O deputado socialista José Magalhães classificou de “verruga legislativa” a lei interpretativa do PSD-CDS sobre cortes nas subvenções públicas e acusou a maioria de querer tirar dinheiro ao PS, que ganhou “limpamente” as eleições autárquicas.

Em causa estão 3,6 milhões de euros de acerto de contas sobre a subvenção pública relativa às eleições autárquicas. O PS reclamou um cálculo diferente em relação aos restantes partidos. Para travar qualquer pagamento ao PS, PSD e CDS apresentaram uma lei interpretativa sobre a lei que alterou as regras das subvenções aprovadas em 2013 e que foi esta terça-feira discutida em plenário da Assembleia da República.
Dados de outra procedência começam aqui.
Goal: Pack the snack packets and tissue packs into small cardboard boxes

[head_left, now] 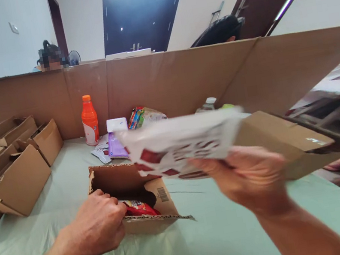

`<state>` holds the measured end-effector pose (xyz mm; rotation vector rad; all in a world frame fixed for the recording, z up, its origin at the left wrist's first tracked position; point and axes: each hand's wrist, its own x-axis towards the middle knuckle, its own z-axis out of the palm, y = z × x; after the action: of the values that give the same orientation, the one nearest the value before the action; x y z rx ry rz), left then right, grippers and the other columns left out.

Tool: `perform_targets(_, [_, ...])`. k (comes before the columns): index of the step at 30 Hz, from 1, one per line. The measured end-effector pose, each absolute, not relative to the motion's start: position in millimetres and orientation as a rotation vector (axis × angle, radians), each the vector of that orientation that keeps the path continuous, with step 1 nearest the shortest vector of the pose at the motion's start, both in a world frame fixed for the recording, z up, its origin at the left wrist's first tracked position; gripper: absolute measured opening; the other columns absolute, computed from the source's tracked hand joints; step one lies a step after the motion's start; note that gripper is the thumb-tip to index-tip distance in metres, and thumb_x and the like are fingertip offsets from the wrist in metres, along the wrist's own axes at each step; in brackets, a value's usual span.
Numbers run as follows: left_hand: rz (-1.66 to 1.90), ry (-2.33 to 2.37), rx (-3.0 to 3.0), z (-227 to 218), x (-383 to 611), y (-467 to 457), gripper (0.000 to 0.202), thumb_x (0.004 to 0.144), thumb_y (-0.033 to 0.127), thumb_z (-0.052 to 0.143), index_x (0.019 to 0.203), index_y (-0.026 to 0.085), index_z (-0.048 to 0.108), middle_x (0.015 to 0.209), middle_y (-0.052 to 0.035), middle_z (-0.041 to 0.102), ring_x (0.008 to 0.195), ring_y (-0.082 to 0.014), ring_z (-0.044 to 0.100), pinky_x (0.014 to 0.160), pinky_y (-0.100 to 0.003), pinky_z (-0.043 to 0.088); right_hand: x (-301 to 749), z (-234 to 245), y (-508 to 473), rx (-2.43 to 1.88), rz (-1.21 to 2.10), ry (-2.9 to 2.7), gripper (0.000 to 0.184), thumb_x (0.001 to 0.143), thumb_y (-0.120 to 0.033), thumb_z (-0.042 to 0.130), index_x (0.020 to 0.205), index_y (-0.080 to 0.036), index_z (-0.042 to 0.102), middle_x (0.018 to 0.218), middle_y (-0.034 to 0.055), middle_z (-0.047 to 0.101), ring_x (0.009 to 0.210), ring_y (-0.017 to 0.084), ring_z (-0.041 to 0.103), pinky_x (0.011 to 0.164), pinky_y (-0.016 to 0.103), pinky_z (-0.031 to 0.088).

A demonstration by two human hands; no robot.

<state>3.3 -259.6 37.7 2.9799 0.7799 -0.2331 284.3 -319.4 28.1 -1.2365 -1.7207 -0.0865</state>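
Observation:
My right hand (252, 174) is closed on a white packet with dark red shapes and lettering (179, 143), held up over the table and blurred by motion. An open cardboard box (159, 190) stands on the table in front of me, below and left of the packet. Inside the box lies a red packet (143, 209), partly hidden by the near wall. Curled at the box's left end is my left hand (99, 222); its fingers are wrapped on the edge there, their tips out of sight.
Several open cardboard boxes (22, 182) stand at left. Behind are an orange bottle (90, 123), a purple-and-white pack (117, 145), a colourful packet (145, 116) and a clear bottle (208, 104). A cardboard box (285, 134) sits at right. A cardboard partition (162, 81) runs along the back; a person sits beyond.

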Motion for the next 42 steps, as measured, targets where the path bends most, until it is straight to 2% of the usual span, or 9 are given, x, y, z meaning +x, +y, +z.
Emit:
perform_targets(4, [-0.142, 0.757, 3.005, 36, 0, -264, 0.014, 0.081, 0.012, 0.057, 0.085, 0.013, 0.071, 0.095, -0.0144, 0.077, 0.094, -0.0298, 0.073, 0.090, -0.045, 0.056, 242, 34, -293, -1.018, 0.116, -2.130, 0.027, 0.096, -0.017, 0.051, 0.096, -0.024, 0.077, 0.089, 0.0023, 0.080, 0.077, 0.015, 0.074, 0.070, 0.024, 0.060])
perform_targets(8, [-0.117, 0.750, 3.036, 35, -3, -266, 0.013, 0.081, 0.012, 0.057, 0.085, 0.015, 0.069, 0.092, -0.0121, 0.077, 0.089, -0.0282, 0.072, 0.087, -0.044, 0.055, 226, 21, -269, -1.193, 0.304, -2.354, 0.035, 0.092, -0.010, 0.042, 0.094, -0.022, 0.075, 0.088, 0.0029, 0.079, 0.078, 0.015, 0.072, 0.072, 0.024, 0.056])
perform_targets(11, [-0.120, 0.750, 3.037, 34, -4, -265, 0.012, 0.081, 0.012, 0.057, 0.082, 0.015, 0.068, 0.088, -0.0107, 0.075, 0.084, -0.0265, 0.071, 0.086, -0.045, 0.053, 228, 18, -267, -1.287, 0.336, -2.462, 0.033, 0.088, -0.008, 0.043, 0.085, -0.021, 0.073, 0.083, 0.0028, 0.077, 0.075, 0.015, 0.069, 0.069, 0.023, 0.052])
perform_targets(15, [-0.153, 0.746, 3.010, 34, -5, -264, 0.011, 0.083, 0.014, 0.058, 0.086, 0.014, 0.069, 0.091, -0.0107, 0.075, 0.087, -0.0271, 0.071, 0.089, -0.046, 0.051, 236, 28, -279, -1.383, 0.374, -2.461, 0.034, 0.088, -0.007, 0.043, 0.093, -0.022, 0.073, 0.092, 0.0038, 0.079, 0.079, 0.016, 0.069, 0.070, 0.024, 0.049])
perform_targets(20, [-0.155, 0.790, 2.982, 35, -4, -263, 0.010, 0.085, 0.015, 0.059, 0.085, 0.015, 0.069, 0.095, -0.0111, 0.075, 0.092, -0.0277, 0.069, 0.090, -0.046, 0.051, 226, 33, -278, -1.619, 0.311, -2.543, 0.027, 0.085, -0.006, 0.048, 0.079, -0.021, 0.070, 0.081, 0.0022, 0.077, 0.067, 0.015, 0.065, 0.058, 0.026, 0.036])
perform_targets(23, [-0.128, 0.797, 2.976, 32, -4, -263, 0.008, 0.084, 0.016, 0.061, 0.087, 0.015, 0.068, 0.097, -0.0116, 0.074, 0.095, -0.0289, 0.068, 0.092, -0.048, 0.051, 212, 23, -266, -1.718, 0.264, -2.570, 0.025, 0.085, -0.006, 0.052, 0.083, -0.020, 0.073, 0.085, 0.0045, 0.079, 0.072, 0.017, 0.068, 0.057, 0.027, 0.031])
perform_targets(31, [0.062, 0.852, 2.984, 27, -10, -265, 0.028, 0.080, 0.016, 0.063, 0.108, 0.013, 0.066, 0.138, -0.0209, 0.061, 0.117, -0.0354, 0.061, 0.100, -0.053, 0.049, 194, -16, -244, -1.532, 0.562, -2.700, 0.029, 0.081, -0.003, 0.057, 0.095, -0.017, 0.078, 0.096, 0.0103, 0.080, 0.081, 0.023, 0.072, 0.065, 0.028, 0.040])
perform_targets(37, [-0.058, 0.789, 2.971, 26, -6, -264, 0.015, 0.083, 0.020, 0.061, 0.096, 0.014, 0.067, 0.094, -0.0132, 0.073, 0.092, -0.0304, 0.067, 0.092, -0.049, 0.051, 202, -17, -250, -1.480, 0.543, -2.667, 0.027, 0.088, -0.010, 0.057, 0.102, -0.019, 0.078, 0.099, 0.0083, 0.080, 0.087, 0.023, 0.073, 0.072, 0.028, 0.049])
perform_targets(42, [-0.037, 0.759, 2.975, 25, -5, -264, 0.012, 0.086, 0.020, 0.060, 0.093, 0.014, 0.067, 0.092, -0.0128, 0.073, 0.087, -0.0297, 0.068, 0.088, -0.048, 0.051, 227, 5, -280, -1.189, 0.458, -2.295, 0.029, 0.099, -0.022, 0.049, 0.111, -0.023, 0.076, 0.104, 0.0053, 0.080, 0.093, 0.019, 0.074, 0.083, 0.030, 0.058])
‘Apenas’ o conselho consultivo da Procuradoria-Geral da República deu razão ao PS, ao longo deste processo. Considerou que o corte de 20% aprovado em 2013 incidiu apenas sobre a subvenção e não é cumulativo com o corte de 20% no montante das despesas, sobre o qual é calculada a subvenção paga pelo Parlamento. É aqui que reside o problema. Todos os partidos à excepção do PS, consideram que o corte de 20% é cumulativo com outros 20%, o que dá um corte acumulado de 36%.

“Isto não é uma lei interpretativa. É um diploma que pretende aprovar o contrário do que foi aprovado”, argumentou José Magalhães.
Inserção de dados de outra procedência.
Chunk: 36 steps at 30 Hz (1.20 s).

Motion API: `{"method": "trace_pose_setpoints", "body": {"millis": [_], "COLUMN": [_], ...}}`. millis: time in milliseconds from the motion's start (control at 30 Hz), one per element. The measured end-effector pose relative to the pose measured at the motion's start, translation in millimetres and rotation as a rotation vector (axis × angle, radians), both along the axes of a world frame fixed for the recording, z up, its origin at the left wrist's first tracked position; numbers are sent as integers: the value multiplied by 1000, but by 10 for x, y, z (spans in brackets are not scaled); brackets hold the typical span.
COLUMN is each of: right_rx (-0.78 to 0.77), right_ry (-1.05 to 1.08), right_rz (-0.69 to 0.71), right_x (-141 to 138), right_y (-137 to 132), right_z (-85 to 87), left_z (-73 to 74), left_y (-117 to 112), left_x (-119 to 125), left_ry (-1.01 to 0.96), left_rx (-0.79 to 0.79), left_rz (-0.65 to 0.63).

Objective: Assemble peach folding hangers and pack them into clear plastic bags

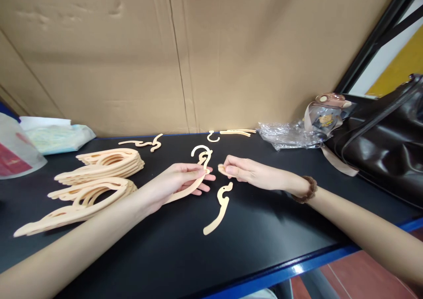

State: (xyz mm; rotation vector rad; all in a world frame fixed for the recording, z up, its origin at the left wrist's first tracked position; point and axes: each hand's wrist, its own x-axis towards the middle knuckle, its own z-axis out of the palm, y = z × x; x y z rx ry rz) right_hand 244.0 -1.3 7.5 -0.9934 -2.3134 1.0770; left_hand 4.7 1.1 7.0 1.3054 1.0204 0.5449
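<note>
The left hand (pixel 180 180) lay low over the black table (pixel 264 237), its fingers closed around a pale hanger (pixel 198 175) just below the hook. The hook stood up past the fingertips, and the arm of the hanger ran back under the palm. The right hand (pixel 246 172), a bead bracelet (pixel 306 189) at its wrist, pinched a small piece (pixel 222 169) of the same pale stuff between thumb and forefinger. This piece sat just beside the hanger's neck, but I could not tell whether the two touched.

A loose curved arm (pixel 220 207) lay flat on the table just in front of both hands. To the left were two stacks (pixel 109 162) of like hangers, and a few odd bits (pixel 145 143) lay near the cardboard wall (pixel 198 47). A dark bag (pixel 386 136) and some crumpled plastic wrap (pixel 287 136) sat at the right.

By my reading, the step in hand was one of fitting — the small piece was being brought up to the neck of the held hanger. Any such move would call for the left hand to keep the hanger steady. The right would have to line up the small piece finely, since the piece was mostly hidden by the fingertips.
</note>
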Motion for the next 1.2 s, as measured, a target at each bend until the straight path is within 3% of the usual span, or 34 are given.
{"method": "trace_pose_setpoints", "body": {"millis": [233,467,600,933,1200], "right_rx": [28,395,511,515,498], "right_ry": [-95,-233,-244,-154,-63], "right_rz": [-43,-39,-24,20,61], "right_x": [3,17,14,45,62], "right_y": [1,85,110,191,236], "right_z": [14,-43,-51,-107,-138], "left_z": [-4,34,53,63,61], "left_y": [-2,-17,-26,-28,-46], "left_x": [17,45,42,15,19], "left_ry": [-19,9,49,37,29], "left_rx": [-19,9,33,-33,2], "left_rz": [28,80,33,-51,-108]}}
A lei foi aprovada por unanimidade e todos a respeitaram, à excepção do PS, lembrou o PCP pela voz de João Oliveira. O PCP não partilha da mesma tese que o PS, mas também não concorda com a lei interpretativa apresentada pelo PSD e CDS como forma de resolver a questão.

“É um precedente que devemos evitar”, disse Oliveira. O PCP não vai dar voto favorável a esta lei interpretativa, mas disse querer trabalhar numa “solução juridicamente adequada na especialidade”. Isto porque, alega, a lei interpretativa tem efeitos retroativos e isso viola o Código de Processo Administrativo – este é o único ponto de contacto entre PS e oposição de esquerda.

O BE teve o mesmo entendimento. Mas Luís Fazenda acusa o PS de querer ser “mais esperto do que os outros”, pois foi o único partido dos cinco que agora teve uma interpretação diferente no momento de fazer contas e que lhe permitiria receber mais 3,6 milhões de euros. “Todos cumpriram a lei, menos o PS”, declarou o líder parlamentar do CDS, Nuno Magalhães. Já Carlos Abreu Amorim, do PSD, mostrou-se aberto a que os quatro partidos que estão contra a leitura do PS possam agora encontrar na comissão parlamentar uma solução para pôr fim ao conflito.

No fundo, PCP e BE não partilham do mesmo entendimento que o PS mas não acham que a lei interpretativa do PSD e CDS seja a maneira mais correta do ponto de vista legislativo de resolver o diferendo.

A última sessão plenária é a 25 de julho. Os partidos terão até lá que encontrar essa solução se quiserem resolver a questão nesta sessão legislativa.